- EXERCISE OBJECTIVE
Only the lines from the top of the data through the one with "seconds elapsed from" are to be written out, each exactly as it stands.

#### INFORMATION SHOWN ####

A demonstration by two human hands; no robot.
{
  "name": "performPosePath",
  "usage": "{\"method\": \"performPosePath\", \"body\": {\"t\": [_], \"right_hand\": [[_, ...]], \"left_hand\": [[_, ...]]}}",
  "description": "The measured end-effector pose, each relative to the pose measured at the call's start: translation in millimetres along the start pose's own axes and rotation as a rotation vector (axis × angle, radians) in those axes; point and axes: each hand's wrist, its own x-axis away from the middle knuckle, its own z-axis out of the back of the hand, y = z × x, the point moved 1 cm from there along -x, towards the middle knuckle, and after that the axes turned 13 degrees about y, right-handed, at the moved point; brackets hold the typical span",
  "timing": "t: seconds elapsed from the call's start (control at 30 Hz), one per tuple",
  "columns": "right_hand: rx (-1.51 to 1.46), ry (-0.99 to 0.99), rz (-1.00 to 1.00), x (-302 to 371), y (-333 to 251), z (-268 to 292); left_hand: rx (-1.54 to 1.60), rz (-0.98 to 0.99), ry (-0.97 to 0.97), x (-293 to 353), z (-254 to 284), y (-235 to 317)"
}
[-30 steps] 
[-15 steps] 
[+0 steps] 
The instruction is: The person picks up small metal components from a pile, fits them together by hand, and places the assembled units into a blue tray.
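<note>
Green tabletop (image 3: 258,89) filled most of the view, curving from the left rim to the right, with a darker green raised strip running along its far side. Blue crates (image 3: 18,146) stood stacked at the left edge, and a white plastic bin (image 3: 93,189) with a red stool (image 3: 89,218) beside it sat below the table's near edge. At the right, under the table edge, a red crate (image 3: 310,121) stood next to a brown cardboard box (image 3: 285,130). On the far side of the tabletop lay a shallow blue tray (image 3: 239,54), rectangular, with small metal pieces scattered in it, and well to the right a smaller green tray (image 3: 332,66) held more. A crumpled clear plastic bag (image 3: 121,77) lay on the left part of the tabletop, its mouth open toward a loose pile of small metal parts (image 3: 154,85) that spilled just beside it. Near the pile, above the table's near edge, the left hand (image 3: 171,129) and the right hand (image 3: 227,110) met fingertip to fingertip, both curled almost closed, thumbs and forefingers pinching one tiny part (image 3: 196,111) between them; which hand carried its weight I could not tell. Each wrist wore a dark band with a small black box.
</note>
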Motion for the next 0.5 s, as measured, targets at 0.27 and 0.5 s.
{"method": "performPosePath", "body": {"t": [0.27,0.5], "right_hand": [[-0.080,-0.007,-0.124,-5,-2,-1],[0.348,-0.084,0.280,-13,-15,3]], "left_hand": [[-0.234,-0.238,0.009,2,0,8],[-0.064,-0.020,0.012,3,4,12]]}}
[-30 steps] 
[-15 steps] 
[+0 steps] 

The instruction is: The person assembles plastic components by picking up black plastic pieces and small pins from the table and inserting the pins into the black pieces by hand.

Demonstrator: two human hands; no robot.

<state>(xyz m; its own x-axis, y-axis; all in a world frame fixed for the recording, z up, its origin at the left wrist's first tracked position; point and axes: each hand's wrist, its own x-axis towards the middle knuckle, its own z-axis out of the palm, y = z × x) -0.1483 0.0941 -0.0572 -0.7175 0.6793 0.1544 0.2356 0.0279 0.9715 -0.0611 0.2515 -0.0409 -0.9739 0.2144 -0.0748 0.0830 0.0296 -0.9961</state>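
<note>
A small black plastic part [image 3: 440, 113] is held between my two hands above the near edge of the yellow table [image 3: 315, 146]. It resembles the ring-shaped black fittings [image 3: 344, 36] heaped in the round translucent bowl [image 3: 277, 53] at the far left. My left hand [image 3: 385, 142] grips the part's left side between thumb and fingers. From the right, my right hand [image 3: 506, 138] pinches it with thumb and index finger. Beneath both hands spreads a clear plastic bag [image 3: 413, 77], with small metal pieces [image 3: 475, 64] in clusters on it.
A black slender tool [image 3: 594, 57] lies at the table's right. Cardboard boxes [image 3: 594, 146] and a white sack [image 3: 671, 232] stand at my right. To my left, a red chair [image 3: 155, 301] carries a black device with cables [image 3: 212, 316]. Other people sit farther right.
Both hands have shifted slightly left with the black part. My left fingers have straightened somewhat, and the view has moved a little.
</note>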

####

- TASK RESPONSE
A demonstration by two human hands; no robot.
{
  "name": "performPosePath",
  "usage": "{\"method\": \"performPosePath\", \"body\": {\"t\": [_], \"right_hand\": [[_, ...]], \"left_hand\": [[_, ...]]}}",
  "description": "The measured end-effector pose, each relative to the pose measured at the call's start: translation in millimetres along the start pose's own axes and rotation as a rotation vector (axis × angle, radians) in those axes; point and axes: each hand's wrist, its own x-axis away from the middle knuckle, its own z-axis out of the back of the hand, y = z × x, the point moved 1 cm from there along -x, towards the middle knuckle, and after that the axes turned 13 degrees about y, right-handed, at the moved point; brackets hold the typical span",
  "timing": "t: seconds elapsed from the call's start (control at 30 Hz), one per tuple",

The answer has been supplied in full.